Journal of Endocrinology ◽

10.1677/joe-09-0132 ◽

2009 ◽

Vol 202 (3) ◽

pp. 431-439 ◽

Cited By ~ 144

Author(s):

Sehee Kim ◽

Minho Moon ◽

Seungjoon Park

Keyword(s):

Parkinson’S Disease ◽

Parkinson's Disease ◽

Matrix Metalloproteinase ◽

Dopaminergic Neurons ◽

Microglial Activation ◽

Substantia Nigra Pars Compacta ◽

Matrix Metalloproteinase 3 ◽

Glucagon Like Peptide 1 ◽

Factor Α ◽

Inflammatory Molecules

Exendin-4 is a naturally occurring more potent and stable analog of glucagon-like peptide-1 (GLP-1) that selectively binds at the GLP-1 receptor.

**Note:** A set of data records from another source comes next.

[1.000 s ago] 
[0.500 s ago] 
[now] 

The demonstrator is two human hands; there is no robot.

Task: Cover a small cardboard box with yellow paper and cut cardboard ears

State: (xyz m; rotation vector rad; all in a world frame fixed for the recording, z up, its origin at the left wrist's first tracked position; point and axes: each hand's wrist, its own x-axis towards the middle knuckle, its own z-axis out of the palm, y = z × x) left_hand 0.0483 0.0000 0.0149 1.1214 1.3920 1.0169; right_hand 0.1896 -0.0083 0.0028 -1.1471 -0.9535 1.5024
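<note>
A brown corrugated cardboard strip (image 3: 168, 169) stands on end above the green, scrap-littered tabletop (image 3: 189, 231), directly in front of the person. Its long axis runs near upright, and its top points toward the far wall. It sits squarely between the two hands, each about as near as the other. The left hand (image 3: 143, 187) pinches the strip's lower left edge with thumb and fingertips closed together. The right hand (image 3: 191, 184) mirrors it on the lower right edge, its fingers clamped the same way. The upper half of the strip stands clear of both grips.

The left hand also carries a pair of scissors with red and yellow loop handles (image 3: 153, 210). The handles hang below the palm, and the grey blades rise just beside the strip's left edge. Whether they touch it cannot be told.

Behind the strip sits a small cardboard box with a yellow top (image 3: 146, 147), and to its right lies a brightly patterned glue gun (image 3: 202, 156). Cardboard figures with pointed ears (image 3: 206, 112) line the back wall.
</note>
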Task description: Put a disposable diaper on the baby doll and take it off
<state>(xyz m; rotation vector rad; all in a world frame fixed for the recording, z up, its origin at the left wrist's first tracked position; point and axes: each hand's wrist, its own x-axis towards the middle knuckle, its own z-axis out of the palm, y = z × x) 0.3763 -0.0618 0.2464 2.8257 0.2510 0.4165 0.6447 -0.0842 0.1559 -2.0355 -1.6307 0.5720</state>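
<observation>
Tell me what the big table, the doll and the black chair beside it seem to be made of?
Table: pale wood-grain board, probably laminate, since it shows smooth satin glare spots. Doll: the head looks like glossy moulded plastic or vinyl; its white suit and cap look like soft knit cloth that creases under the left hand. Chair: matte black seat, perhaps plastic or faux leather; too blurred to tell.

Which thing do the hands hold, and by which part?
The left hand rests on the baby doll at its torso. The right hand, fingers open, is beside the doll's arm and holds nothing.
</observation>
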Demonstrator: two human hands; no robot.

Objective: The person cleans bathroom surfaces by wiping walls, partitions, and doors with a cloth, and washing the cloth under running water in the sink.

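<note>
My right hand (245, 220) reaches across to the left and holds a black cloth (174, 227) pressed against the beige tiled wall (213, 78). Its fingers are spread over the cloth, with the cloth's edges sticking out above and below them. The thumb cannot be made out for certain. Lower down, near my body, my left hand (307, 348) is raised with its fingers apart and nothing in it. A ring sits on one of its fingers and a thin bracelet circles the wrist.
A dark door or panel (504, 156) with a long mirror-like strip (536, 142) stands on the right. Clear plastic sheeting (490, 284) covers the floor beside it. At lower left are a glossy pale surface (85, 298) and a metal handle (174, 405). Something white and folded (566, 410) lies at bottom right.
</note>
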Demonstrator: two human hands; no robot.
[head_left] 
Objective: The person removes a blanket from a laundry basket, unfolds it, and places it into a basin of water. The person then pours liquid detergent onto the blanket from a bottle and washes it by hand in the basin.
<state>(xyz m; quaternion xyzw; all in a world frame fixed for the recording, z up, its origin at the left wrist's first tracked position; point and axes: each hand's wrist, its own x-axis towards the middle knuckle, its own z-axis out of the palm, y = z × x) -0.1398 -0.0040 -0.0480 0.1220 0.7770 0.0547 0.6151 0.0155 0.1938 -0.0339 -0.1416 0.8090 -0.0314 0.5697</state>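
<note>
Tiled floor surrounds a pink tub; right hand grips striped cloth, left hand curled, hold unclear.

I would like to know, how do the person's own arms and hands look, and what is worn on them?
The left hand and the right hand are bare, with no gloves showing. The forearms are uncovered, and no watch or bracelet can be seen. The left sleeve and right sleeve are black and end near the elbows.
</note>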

It has been recently demonstrated that GLP-1 receptor stimulation preserves dopaminergic neurons in cellular and rodent models of Parkinson's disease (PD). 1-Methyl-4-phenyl-1,2,3,6-tetrahydropyridine (MPTP) causes nigrostriatal dopaminergic neurotoxicity in rodents; previous studies suggest that activated microglia actively participate in the pathogenesis of PD neurodegeneration. However, the role of microglia in the neuroprotective properties of exendin-4 is still unknown. Here, we show that, in the mouse MPTP PD model, systemic administration of exendin-4 significantly attenuates the loss of substantia nigra pars compacta (SNpc) neurons and the striatal dopaminergic fibers. Exendin-4 prevents MPTP-induced microglial activation in the SNpc and striatum, and the expression of matrix metalloproteinase-3. In addition, exendin-4 also suppressed MPTP-induced expression of pro-inflammatory molecules and tumor necrosis factor α and interleukin-1β. Our data indicate that exendin-4 may act as a survival factor for dopaminergic neurons by functioning as a microglia-deactivating factor and suggest that exendin-4 may be a valuable therapeutic agent for neurodegenerative diseases such as PD.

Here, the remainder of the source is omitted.